The best camera system I saw was a digital video surveillance camera disguised as a smoke alarm. It could be hard wired or remote power source. That system ran $900.

Google is your friend.


----------



## Chuckgrmi (Nov 6, 2007)

I would think you could just wire in a voltage converter to a on/off switch between the camera and 110 outlet


----------



## sourdough44 (Mar 2, 2008)

Depending on specifics I would try to not leave much in the way of valuables there. The camera is fine, just try to mount it away from an easy to see location.


----------



## Topshelf (May 24, 2005)

It needs to be one of two options, hidden in plain sight like the "smoke detector" model that was mentioned or really hidden.
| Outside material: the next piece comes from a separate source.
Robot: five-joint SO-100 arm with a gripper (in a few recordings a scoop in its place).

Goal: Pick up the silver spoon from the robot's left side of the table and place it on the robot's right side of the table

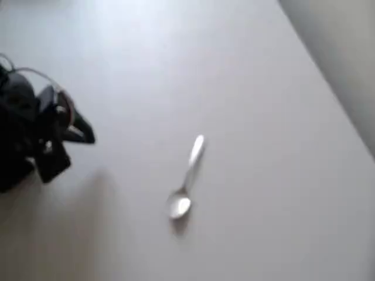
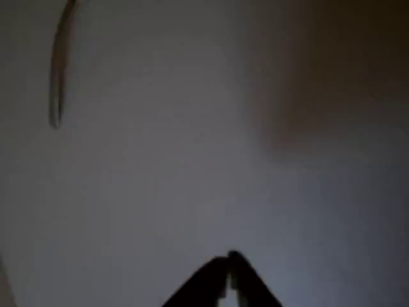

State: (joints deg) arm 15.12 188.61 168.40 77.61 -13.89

The problem is if they spend any real amount of time there they may take that bonus smoke detector also. Personally I would try to go super stealth mode and mount it in a nearby tree and camo it to look like a bird/squirrel nest. That and post very visable signs at the driveway and mount some fake cameras just to F with their heads. 

Like someone else said, dont leave anything of real value there because even if you have pictures/video of the crooks it doesnt mean you will ever see those items again.


----------



## hunt-n-fool (Oct 10, 2006)

I would leave a msg in the fake camera for them:

"Smile num-nutz, the real camera is taking your picture now"


----------



## codybear (Jun 27, 2002)

Build and Set up a bunch of large bird houses around the barn that look identical and have one of them house a game camera over looking the barn entrance or area that you would suspect a perp to enter.. Put them high enough that they require a ladder to access and just angle them down slightly.. Make them all appear the same so they have no clue that one is actually holding a motion camera..


----------



## Bucket-Back (Feb 8, 2004)

Wouldn't you wind up with a lot of bird pictures ? I'm going to build some similar type structures anyway and find out .


----------



## junkman (Jan 14, 2010)

Forget all the camera stuff just put a bear trap there you'll find out who it is next time you go there.:lol:


----------



## ih772 (Jan 28, 2003)

The problem with using cameras is the crook needs to be less than 6 ft away and looking straight at the camera. If those conditions aren't met, you won't get a clear enough picture of their face and a prosecutor won't want to touch the case. I've been down that road already.


----------



## Fog0fWar (Jul 12, 2004)

Polar Bear,

with a little study you will find a very neat set up. The new game cameras can be hooked to a cell phone and when the camera activates it will send the photo to your PC. Add to that a solar trickle charger and your system is maint. free.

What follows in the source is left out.